About Malaillo
O primeiro que notei foi o cheiro de madeira de teca e sal ao subir ao convés logo após o amanhecer. O sol ainda não havia surgido sobre Padar, mas o céu já estava estendido com cores de coral e a tripulação servia silenciosamente chá de gengibre quente em xícaras de cerâmica. Estávamos a bordo da Malaillo, uma phinisi de 45 metros com apenas dois cabines, e já sentíamos que tínhamos todo o Komodo para nós mesmos. Diferente das barcas maiores lotadas de mergulhadores, nosso pequeno grupo de seis tinha espaço para se espalhar pelo convés solar, pelo salão interior com mesas de madeira polida, ou pela popa sombreada onde a equipe de cozinha já estava preparando papaya e banana frescos para o café da manhã.
Passamos aquele primeiro dia subindo a Ilha de Padar ao amanhecer, com as areias rosa, branca e preta visíveis da crista acima. À meia-noite, havíamos ancorado perto da Ilha de Komodo, onde os guardas nos levaram em uma caminhada de dragão pela savana seca. Um dragão de Komodo juvenil se arrastou pelo caminho apenas dez metros à frente, com a língua bifurcada sacudindo o ar. Depois do almoço de volta à Malaillo—mahimahi grelhado com sambal e arroz cozido—mergulhamos na Praia Rosa, onde as areias alimentadas por coral brilhavam sob a luz da tarde. A água estava calma e eu fiquei por quase uma hora, observando peixes-leão comendo e peixes-clarão nadando entre anêmonas.
O segundo dia começou em Manta Point. Já havia visto botos antes, mas nunca assim—três deles, cada um com pelo menos quatro metros de comprimento, circulando pela estação de limpeza logo abaixo da superfície. Eu fiquei imóvel na correnteza, com o coração batendo forte enquanto um deles se aproximou a braços de distância, com as placas de brânquia pulsando. Mais tarde, enquanto nos aproximávamos da Ilha de Kalong, o céu escureceu com milhares de morcegos-de-fruta saindo dos mangues. Observamos da proa com cervejas geladas, o som de suas asas um zumbido baixo sobre a água. Naquela noite, a tripulação montou alto-falantes na cobertura solar. Cantamos versões terríveis de hits dos anos 90 na sala de karaoke, depois nos mudamos para fora para observar as estrelas. Nenhuma poluição de luz, apenas a Via Láctea arqueando-se sobre a estrutura do mastro.

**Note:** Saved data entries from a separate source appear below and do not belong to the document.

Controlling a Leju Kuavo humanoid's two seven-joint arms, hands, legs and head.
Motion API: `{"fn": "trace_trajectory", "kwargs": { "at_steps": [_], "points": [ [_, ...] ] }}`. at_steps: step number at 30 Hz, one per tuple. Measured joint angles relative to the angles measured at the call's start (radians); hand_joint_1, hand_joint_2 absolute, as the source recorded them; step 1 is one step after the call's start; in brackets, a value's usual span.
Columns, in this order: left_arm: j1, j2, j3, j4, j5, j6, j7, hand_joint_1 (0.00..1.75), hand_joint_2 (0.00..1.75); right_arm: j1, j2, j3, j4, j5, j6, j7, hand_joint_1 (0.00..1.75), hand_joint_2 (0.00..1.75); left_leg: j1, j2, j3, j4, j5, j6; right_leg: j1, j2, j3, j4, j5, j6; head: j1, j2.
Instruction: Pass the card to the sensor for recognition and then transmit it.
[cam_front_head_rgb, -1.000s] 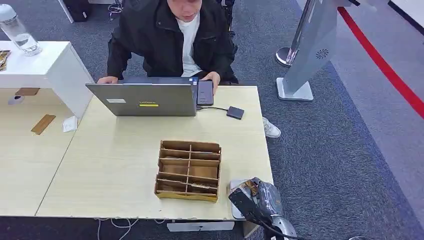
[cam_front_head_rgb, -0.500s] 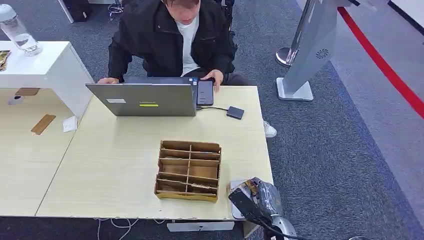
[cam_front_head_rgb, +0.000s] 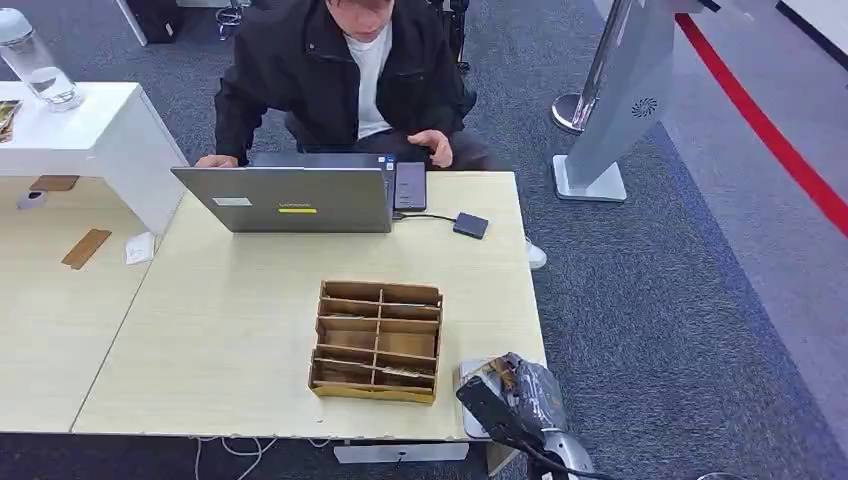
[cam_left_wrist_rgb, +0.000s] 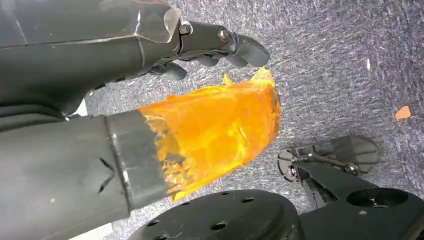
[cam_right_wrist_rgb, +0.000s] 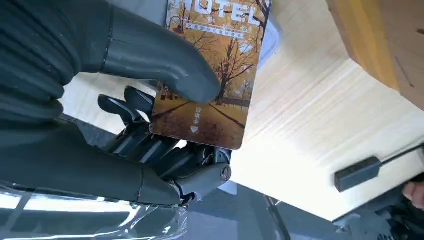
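Pale wood table (cam_front_head_rgb: 250, 330) fills your view: at its near right corner the card (cam_right_wrist_rgb: 212, 75), an autumn-tree print, sits pinched by your right hand (cam_right_wrist_rgb: 150, 100), thumb on its face, fingers (cam_right_wrist_rgb: 150, 145) behind. Beside it stands the cardboard divider box (cam_front_head_rgb: 377, 340). Your left hand (cam_left_wrist_rgb: 210, 45) hangs over carpet, fingers curled, empty.

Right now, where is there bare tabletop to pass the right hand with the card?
Bare: the wide strip between the laptop and the cardboard organizer, and the tabletop left of the organizer. Crowded: the near right corner, where the right hand holding the card sits beside the organizer.
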Motion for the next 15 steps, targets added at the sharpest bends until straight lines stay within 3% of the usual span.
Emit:
{"fn": "trace_trajectory", "kwargs": {
  "at_steps": [15],
  "points": [
    [0.000, 0.000, 0.002, 0.000, 0.004, 0.002, -0.006, 0.00, 0.00, 0.049, -0.019, 0.059, -0.215, 0.023, -0.015, -0.018, 1.75, 1.75, 0.000, 0.000, -0.002, 0.000, 0.000, 0.000, 0.000, 0.000, -0.002, 0.000, 0.000, 0.000, 0.000, 0.000]
  ]
}}
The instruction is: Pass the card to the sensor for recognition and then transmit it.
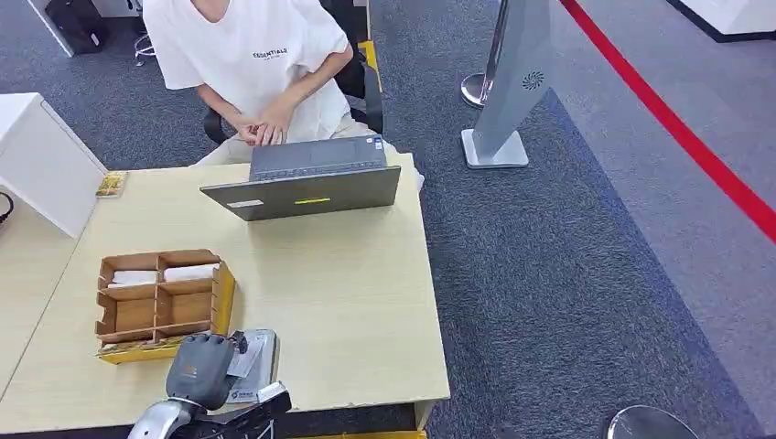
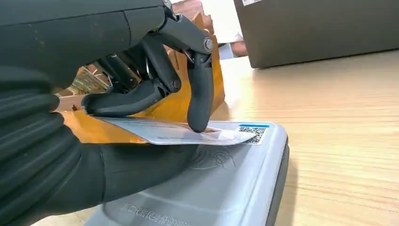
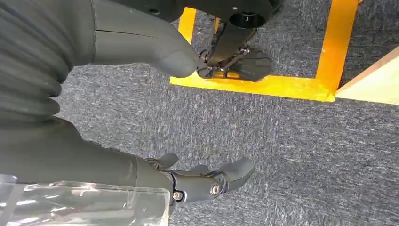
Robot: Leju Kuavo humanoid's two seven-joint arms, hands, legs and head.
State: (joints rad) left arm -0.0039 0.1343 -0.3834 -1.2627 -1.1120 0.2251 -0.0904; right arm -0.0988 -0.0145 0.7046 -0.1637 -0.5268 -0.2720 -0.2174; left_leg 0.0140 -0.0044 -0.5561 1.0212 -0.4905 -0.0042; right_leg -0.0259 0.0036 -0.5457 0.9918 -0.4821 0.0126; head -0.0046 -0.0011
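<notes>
The left hand (image 2: 141, 89) is pinching a thin white card (image 2: 179, 132) flat over the grey plastic sensor pad (image 2: 235, 188) at the light wooden table (image 1: 348, 302) edge, its thumb hiding the card's underside. The right hand (image 3: 188, 183) is hanging above grey carpet (image 3: 306, 141), fingers apart, holding nothing.

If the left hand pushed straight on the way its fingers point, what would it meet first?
Probably the cardboard organizer. The left hand holds the card over the grey sensor, fingers aimed toward the box's yellow wall just beyond; depth is uncertain.
</notes>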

Na nossa última manhã, ancoramos na Praia de Taka Makassar, uma barra de areia que aparece à maré baixa como um miragem no meio do lugar nenhum. Nadamos até a areia e flutuamos de costas, rindo enquanto a correnteza nos puxava suavemente em círculos. Daí, navegamos para a Ilha de Kanawa, onde o recife é abrupto e a água muda de turquesa para azul profundo. Vi uma tartaruga emergir logo além da linha de âncora. De volta a bordo, o capitão serviu bolo de coco caseiro com café. Chegamos em Labuan Bajo às 15h, bem antes das ferries da noite chegarem. A Malaillo não parecia um cruzeiro—parecia que estávamos emprestando um barco imensamente bem equipado de um amigo para uma viagem privativa de ilha a ilha.